London, Dec. 1 (CNA) Ireland's Senate on Wednesday unanimously passed a resolution seeking to enhance Dublin's relations with Taipei while also objecting to Beijing's attempts to take over Taiwan by force.

The resolution called on the Irish government to speak out against ongoing and sustained breaches of human rights in the People's Republic of China, as well as support the freedom and liberties of the people of Taiwan.

It also reiterates its view that no force should be used in any attempted unification of China with Taiwan.

The resolution condemns the treatment of the Uyghur population in Xinjiang by Beijing and requests the government to deal with the people and the government of Taiwan on a basis similar to that adopted by most European Union member states, including via the EU's representative office in Taipei.

It also condemns all efforts to isolate the people and government of Taiwan from participation in international organizations.

The resolution was jointly initiated by 17 senators, including Michael McDowell.

According to Taiwan's Ministry of Foreign Affairs (MOFA), it is rare for the Irish Senate to pass a resolution concerning Taiwan.
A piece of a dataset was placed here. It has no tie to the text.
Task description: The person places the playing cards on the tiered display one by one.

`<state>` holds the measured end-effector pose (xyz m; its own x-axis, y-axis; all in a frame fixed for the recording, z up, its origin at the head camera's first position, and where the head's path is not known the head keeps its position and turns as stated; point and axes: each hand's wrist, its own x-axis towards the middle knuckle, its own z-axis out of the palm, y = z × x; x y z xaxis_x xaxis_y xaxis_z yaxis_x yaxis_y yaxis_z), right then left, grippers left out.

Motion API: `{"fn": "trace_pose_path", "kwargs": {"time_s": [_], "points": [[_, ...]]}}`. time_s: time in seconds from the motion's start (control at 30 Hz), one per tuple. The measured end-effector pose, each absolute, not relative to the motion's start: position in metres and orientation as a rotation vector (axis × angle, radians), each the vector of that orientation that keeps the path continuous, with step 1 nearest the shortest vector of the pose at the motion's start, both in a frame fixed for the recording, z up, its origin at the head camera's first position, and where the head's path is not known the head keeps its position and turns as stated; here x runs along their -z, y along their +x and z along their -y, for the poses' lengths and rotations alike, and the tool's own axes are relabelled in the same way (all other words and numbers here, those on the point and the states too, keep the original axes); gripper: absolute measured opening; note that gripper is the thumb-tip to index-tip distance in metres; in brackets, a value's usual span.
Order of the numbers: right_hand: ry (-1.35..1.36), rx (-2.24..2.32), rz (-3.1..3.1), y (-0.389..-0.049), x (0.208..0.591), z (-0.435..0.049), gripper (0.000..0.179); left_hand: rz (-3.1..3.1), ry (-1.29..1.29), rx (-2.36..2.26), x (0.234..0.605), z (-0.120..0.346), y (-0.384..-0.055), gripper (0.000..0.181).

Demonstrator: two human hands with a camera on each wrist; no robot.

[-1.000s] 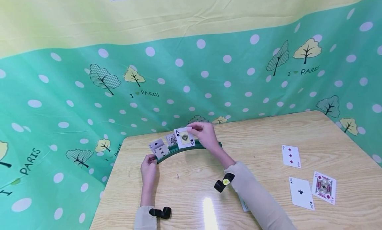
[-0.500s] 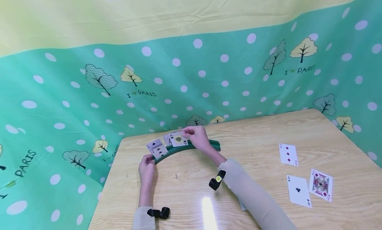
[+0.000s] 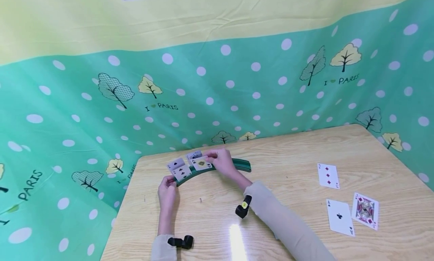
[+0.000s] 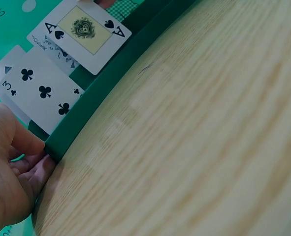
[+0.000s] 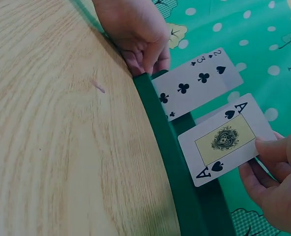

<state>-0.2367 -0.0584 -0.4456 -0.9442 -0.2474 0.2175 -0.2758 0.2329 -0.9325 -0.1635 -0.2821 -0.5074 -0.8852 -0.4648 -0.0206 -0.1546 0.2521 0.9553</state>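
My right hand [image 3: 222, 164] pinches the ace of spades [image 5: 224, 140] by its upper right corner, thumb in front. The card's lower edge is at the green curved card holder [image 3: 242, 164]; whether it sits in a slot I cannot tell. At the holder's left end, my left hand [image 3: 167, 193] pinches that tip between thumb and fingers. Beside this hand the three of clubs [image 4: 43, 92] stands in the front of the holder, partly covering the two of spades [image 3: 175, 164] behind. A joker [image 3: 194, 155] stands in back, partly hidden by the ace.
On the table's right lie a three of diamonds [image 3: 328, 175], an ace of clubs [image 3: 340, 217] and a jack of diamonds [image 3: 365, 211], all face up. A green patterned cloth [image 3: 237, 84] hangs behind the wooden table [image 3: 203, 223].
My right hand has brought the ace of spades left and then down toward the holder's front, uncovering more of the joker. My left hand has kept its hold on the holder's end.
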Motion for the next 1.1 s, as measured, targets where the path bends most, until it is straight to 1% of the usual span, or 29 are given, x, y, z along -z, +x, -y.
{"fn": "trace_pose_path", "kwargs": {"time_s": [0.5, 0.87, 1.1], "points": [[0.538, -1.865, 2.469, -0.238, 0.448, 0.058, 0.016, 2.248, 0.578, 1.697, 0.507, 0.281, -0.163, 0.036], [0.517, -1.832, 2.509, -0.24, 0.458, 0.06, 0.017, 2.259, 0.586, 1.712, 0.507, 0.28, -0.163, 0.036], [0.508, -1.834, 2.498, -0.24, 0.459, 0.063, 0.015, 2.246, 0.58, 1.741, 0.505, 0.28, -0.162, 0.037]]}}
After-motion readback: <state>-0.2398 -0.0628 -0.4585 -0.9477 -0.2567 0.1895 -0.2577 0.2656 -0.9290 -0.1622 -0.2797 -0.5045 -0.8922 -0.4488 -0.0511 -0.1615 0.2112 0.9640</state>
The only two previous times that a resolution concerning Taiwan was passed in the Irish Senate were in 2013 and 2015. The previous one was to support Taiwan's meaningful participation in international organizations and sign an economic cooperation agreement with Taiwan.

The latter calls for an EU-Taiwan Bilateral Investment Agreement, according to MOFA.

Following Wednesday's passage, Taiwan's representative to Ireland, Yang Tzu-pao (楊子葆) thanked the senators over the resolution aiming to enhance closer relations between the two countries, while expressing hope that the two sides will continue to cooperate in various fronts in addressing global challenges.